Я думаю о тебе, Кейт. Ты была для меня таинственной незнакомкой, а сейчас я помню... Значит, так работает память при переходе в идентичный мир? Одна память наслаивается на другую? Переходя в идентичный мир, наблюдатель сохраняет память о прошлом, иначе не заметил бы перехода и ничего не смог бы доказать. Интуитивно это понятно, но математически должно следовать из шестой... нет, это уже будет восьмая теорема - еще не сформулированная.
Кейт... Почему я не узнал ее, когда она поцеловала меня?
- Думай обо мне...
Так мы с Кейт и общались - с того дня, когда она (полгода назад!) тихо проскользнула в палату. Я почувствовал ее присутствие только после того, как она передвинула стул и села у моего изголовья. Какое-то время молчала, а я терялся в догадках, ощущая легкий запах духов. Это не была Алена, ее духи были хорошо мне знакомы, и это была не Лера...
Тогда, в первое свое посещение, Кейт наклонилась ко мне и произнесла фразу, смысл которой я понял только после ее ухода:
- Я больше не с ним. Слышишь? Мы расстались.
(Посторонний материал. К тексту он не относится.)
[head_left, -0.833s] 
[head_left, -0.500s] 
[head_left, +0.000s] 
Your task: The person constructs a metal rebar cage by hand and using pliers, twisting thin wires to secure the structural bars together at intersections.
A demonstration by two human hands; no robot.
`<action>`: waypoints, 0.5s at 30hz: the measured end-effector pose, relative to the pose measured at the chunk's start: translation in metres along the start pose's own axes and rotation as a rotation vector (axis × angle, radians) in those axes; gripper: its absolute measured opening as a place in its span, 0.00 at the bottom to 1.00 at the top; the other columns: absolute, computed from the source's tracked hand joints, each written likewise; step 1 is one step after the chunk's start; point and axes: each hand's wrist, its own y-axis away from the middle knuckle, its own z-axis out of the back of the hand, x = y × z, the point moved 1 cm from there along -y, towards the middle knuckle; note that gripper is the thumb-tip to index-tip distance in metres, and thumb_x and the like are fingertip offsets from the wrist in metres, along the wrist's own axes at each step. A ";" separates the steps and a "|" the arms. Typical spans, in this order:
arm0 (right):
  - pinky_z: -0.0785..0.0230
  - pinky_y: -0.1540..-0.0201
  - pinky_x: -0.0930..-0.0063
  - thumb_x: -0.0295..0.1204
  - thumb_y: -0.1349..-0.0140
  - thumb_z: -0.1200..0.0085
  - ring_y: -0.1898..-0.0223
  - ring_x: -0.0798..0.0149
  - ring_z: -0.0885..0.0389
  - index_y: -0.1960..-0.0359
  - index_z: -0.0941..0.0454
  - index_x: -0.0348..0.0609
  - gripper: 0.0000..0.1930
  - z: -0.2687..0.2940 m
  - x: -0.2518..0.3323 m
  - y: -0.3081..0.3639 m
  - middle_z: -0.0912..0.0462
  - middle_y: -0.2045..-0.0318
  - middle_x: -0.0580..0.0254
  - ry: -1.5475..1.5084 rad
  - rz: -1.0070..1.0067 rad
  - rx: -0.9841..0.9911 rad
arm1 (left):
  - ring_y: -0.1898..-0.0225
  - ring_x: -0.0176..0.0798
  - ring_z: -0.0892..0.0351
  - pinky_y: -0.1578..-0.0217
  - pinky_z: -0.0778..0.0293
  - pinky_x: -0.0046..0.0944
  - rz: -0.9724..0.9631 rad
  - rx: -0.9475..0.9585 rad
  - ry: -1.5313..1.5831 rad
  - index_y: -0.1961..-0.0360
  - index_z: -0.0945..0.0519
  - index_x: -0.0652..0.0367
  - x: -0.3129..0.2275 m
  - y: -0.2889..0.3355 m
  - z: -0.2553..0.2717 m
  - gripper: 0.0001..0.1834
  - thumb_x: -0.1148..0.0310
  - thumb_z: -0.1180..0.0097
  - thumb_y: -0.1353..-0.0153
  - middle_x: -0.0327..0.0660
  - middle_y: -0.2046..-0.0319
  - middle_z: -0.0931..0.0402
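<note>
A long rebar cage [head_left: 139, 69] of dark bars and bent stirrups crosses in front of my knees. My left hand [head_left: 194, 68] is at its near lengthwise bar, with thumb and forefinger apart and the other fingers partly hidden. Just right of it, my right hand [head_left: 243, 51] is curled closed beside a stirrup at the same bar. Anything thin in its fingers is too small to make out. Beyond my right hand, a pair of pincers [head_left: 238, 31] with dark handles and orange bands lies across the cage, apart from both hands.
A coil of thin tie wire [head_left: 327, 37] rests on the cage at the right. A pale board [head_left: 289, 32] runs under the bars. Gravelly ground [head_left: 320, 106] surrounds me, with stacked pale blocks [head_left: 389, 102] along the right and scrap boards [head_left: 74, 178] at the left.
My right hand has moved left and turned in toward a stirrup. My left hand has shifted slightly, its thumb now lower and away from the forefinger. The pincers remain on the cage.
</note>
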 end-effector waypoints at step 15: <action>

Она говорила о Гардинере. Кейт. В тот день я обдумывал доказательство пятой теоремы. Вероятно, именно тогда, сам того не подозревая, я переступил порог. Я понял это после ухода Кейт, а когда она произнесла удивившие меня слова о том, что "больше не с ним", мне показалось, я не все расслышал. Точнее, понял не так. Не то. Она говорила о Гардинере, а я подумал, она имела в виду Хаскелла.
До нашего знакомства у Кейт был дружок, которого я шапочно знал. Генри Хаскелл был биохимиком, работал у Роулинга в группе, конструировавшей аппаратуру по быстрому секвенированию генома. Что-то они усовершенствовали, сокращая время и улучшая точность. Тогда мы с Кейт еще и знакомы не были, а Хаскелла я встречал на автостоянке, и мы кивали друг другу. Года два назад он исчез, и только познакомившись с Кейт, я узнал, что именно тогда у нее была с ним любовь. Кейт работала в салоне на Баркер-стрит и влюбилась в Хаскелла, когда тот сидел в соседнем кресле (а она стригла профессора-химика) и строил ей глазки в зеркале.
Через месяц они стали жить вместе, сняли квартиру с видом на башню Карфакса, и все было хорошо, но однажды Хаскелл уехал в Ливерпуль, кратко объяснив ничего не понимавшей Кейт, что получил приглашение, там лучшая должность и больше платят, а с ней у него на новом месте будут проблемы.
Кейт все это рассказала в первый день нашего знакомства, и потому, когда она сказала "больше не с ним", я подумал сначала, что речь о Хаскелле.